La demanda de petróleo
Hace unos días la IEA presentó un análisis sobre las expectativas de oferta y demanda de petróleo a nivel global. Se espera que al 2030 la oferta crezca en 2.3 millones de barriles de petróleo. Mientras que, a pesar de los esfuerzos globales por reducir la demanda de combustibles fósiles, la demanda de petróleo y sus derivados seguirá creciendo en los siguientes cinco años.
Es significativo que China es uno de los países que menos incrementará su demanda por la mayor adopción de otras fuentes de energía, y el uso de autos eléctricos, caso totalmente opuesto en los Estados Unidos. También, es notorio que los países en desarrollo seguirán incrementando considerablemente su demanda, mientras que lo opuesto ocurrirá con los países de la OCDE.
En el caso de México su demanda de petróleo es de 1.7 millones de barriles de petróleo diarios, no obstante, las perspectivas de extracción de crudo en este y los siguientes años va marcadamente a la baja, lo que causaría que a partir del 2030 México tenga que importar 680 mil barriles de petróleo diarios para atender su demanda.

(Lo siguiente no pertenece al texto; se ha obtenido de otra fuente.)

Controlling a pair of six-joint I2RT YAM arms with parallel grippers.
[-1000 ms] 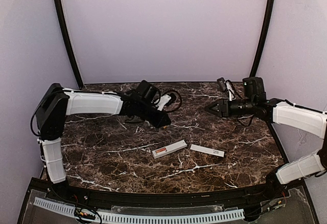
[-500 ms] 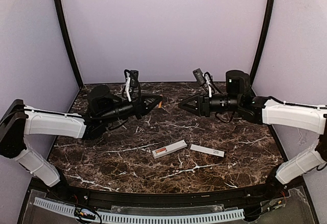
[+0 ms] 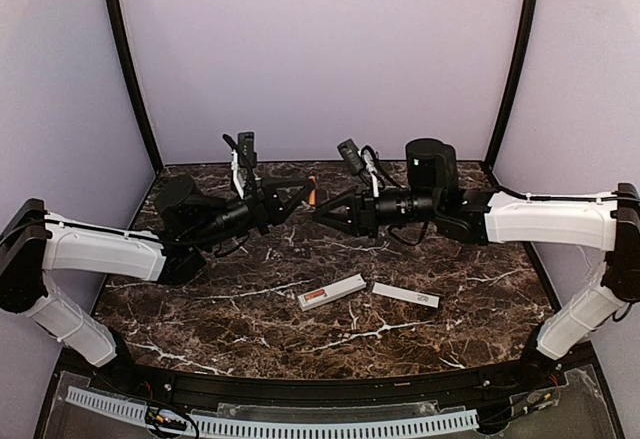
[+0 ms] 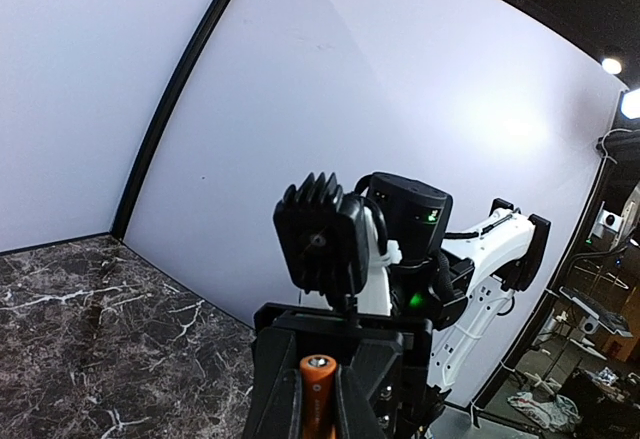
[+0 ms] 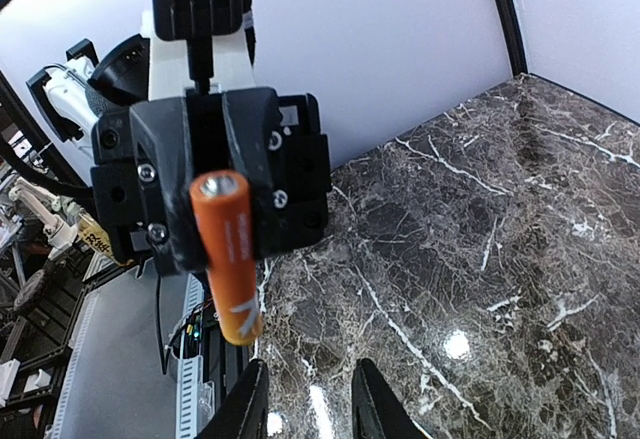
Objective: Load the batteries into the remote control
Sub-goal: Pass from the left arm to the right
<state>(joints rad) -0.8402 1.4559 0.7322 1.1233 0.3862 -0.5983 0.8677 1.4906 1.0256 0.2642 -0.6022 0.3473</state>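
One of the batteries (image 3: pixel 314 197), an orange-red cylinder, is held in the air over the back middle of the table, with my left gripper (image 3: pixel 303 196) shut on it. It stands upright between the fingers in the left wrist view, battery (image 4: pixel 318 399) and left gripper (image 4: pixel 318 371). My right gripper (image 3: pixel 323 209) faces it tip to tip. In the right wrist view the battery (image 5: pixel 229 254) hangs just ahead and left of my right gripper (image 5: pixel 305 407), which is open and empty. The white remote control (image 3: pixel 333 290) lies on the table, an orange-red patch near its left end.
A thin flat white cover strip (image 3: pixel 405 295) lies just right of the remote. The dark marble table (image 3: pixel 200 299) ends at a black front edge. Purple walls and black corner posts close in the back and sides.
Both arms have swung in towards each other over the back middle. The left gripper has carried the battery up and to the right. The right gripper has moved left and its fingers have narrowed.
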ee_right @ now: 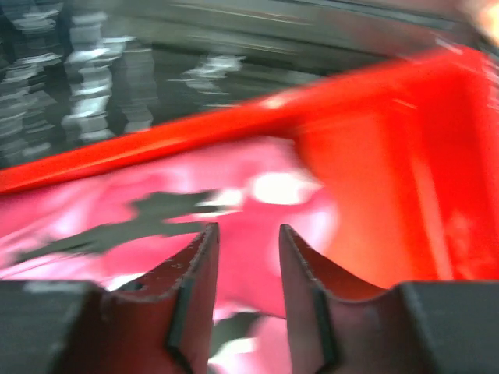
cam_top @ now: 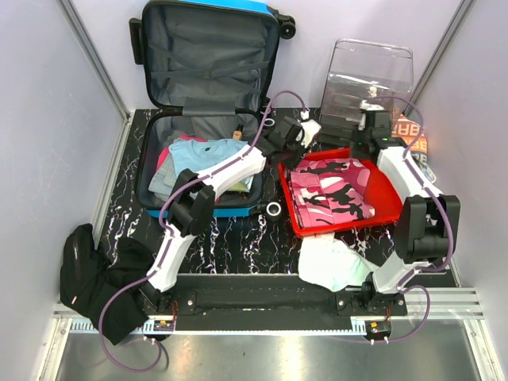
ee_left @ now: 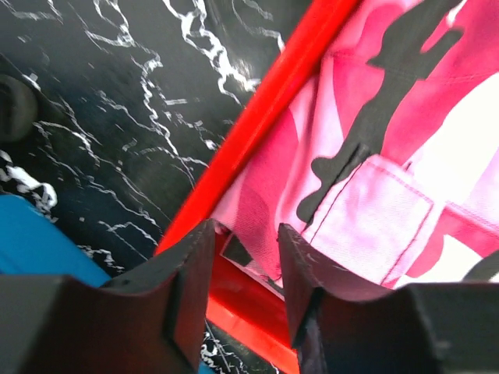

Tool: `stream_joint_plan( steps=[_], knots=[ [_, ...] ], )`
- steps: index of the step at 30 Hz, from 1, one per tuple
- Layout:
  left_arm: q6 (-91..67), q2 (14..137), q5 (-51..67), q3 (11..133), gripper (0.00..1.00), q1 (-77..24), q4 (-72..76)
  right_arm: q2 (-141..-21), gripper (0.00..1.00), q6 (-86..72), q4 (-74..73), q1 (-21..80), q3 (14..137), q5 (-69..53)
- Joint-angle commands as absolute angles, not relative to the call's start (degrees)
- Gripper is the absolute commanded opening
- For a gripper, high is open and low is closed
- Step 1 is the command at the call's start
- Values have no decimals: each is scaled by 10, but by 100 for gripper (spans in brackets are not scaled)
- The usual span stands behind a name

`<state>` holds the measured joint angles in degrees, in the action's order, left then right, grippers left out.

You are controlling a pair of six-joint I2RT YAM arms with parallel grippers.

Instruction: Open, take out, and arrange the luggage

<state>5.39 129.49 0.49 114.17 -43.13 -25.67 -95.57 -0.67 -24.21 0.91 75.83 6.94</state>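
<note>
Overhead, 1 open luggage (cam_top: 208, 63), 1 red tray (cam_top: 386, 190), left tool (ee_left: 245, 231), right tool (ee_right: 248, 231), both released

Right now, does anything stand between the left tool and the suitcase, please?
Nothing visible does: the left tool is over the rim of the red tray, and only bare table separates it from the suitcase.

Both arms are stretched forward; the left gripper (ee_left: 245, 269) and right gripper (ee_right: 248, 269) are seen with jaws partly parted
</note>
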Motion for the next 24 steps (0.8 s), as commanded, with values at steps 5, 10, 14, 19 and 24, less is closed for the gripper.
stream_joint_plan(
  steps=[5,10,14,19,24],
  knots=[
    [18,1203,96,1171,48,-403,-309,-1053,31,-18,-207,34,759,14],
    [2,1116,119,1081,52,-338,-315,-1095,34,-30,-236,35,804,2],
    [3,1037,111,986,56,-270,-310,-1045,53,-46,-261,55,830,45],
    [-26,949,67,847,64,-142,-260,-982,61,-65,-255,141,863,97],
    [-84,919,62,748,65,-39,-220,-1013,66,-82,-227,298,937,90]
  ],
)
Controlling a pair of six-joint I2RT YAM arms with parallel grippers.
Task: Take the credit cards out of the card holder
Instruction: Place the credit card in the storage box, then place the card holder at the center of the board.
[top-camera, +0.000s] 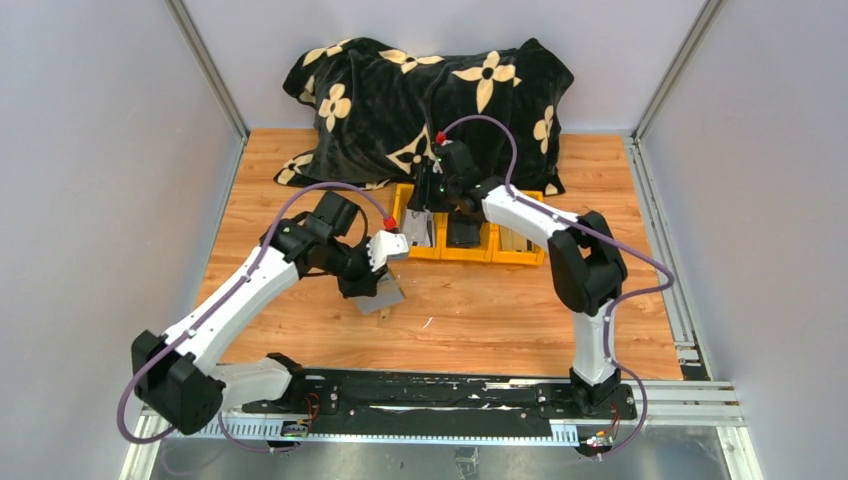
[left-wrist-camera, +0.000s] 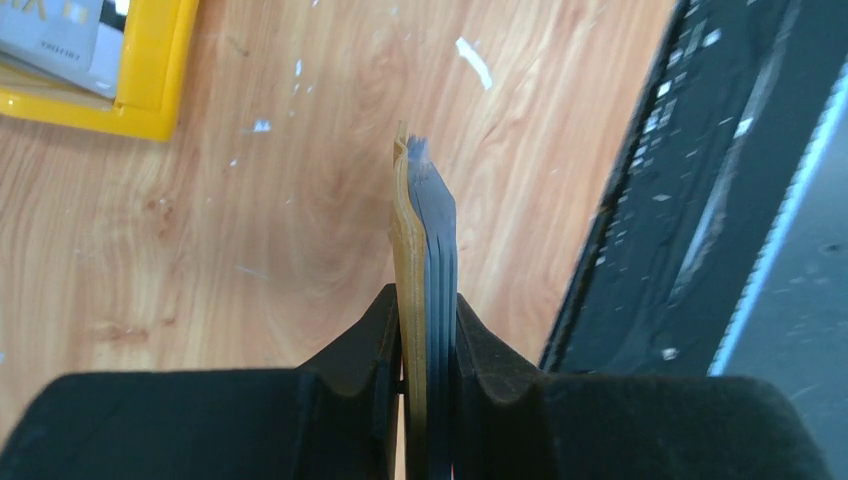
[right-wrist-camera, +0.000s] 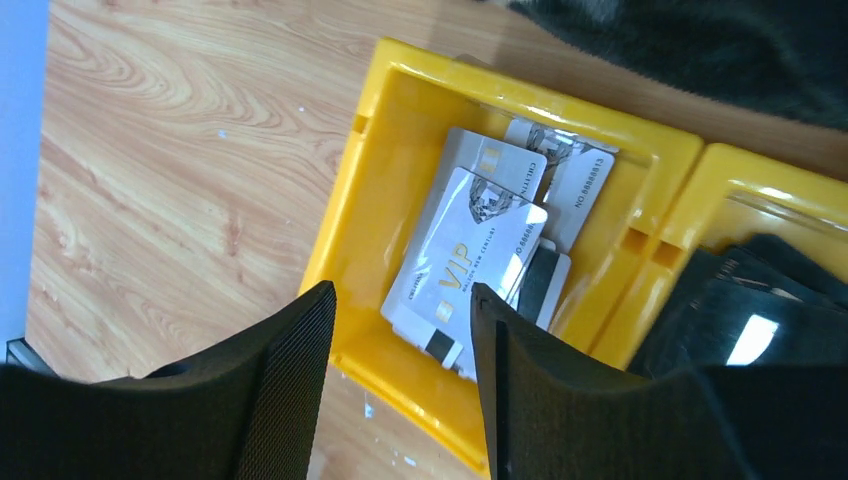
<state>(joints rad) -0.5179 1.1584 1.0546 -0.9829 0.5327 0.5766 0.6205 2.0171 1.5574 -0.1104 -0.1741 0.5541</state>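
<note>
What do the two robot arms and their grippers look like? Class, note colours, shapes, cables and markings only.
The left arm and right arm have white tubular links joined by chunky black joints. A purple cable with a red end fitting loops along each arm. The left gripper and right gripper each have two broad matte black fingers. No markings are legible.

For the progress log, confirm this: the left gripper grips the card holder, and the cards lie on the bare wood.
One thing is wrong: the cards lie inside the yellow bin instead, as the right wrist view shows. The left gripper does grip the card holder.
</note>
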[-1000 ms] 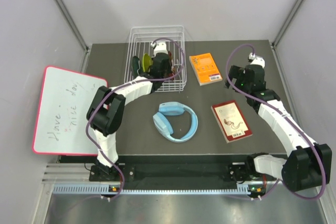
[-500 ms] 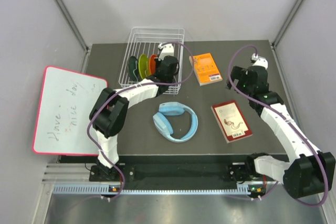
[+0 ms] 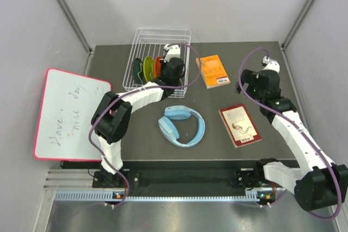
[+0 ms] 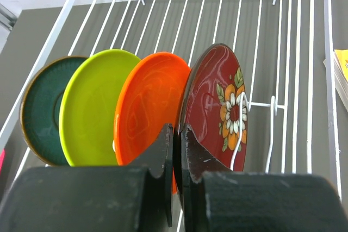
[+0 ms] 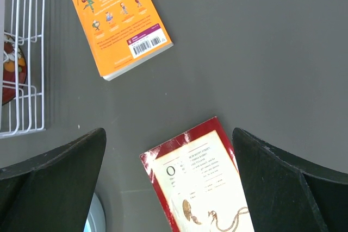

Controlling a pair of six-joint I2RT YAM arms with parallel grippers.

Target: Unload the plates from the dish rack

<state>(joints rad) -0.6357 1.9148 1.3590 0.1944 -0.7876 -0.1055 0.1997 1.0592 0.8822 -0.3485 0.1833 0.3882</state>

Siendo el país con mayor caída en su producción.
PEMEX sin presupuesto y con finanzas altamente comprometidas
La estimación de que México se convierta en un importador neto de petróleo se enmarca en la preocupación de que hay poca inversión en exploración y que han dejado de operar campos. Tan solo en el 2024, el petróleo de PEMEX provino solamente de siete campos, de los 240 que posee. En ese mismo año, debido a la falta de presupuesto, la petrolera pasó de operar 50 a solamente 20 plataformas en octubre de 2024.
El reporte señala que, si la refinería Dos Bocas logra operar a su máxima capacidad para el 2026, esto sería algo muy positivo, pero debido a la baja producción petrolera, eso no evitaría que México tenga que importar petróleo para atender a una demanda creciente de combustibles.
Según el reporte de la propia petrolera, al primer trimestre de 2025 su deuda alcanzaría los 101.1 mil millones de dólares, que significó casi 3.5 mil millones adicionales al cierre del cuatro trimestre de 2024, que había cerrado en 97.6.
PEMEX es desde hace años la petrolera más endeudada del mundo y a pesar de los esfuerzos por incrementar sus ingresos, así como la ayuda financiera recibida, la petrolera se enfrenta a retos mayores. Primero, la reducción acelerada de su producción de petróleo, lo que afecta directamente a sus ingresos; segundo, su capacidad limitada de refinación dado que sus plantas no operan a su máxima capacidad, especialmente Dos Bocas; y tercero, su nivel de endeudamiento no sólo con inversionistas de mediano y largo plazos, sino con proveedores y trabajadores, como se manifestó apenas hace unos días, lo que mantiene comprometida su capacidad operativa.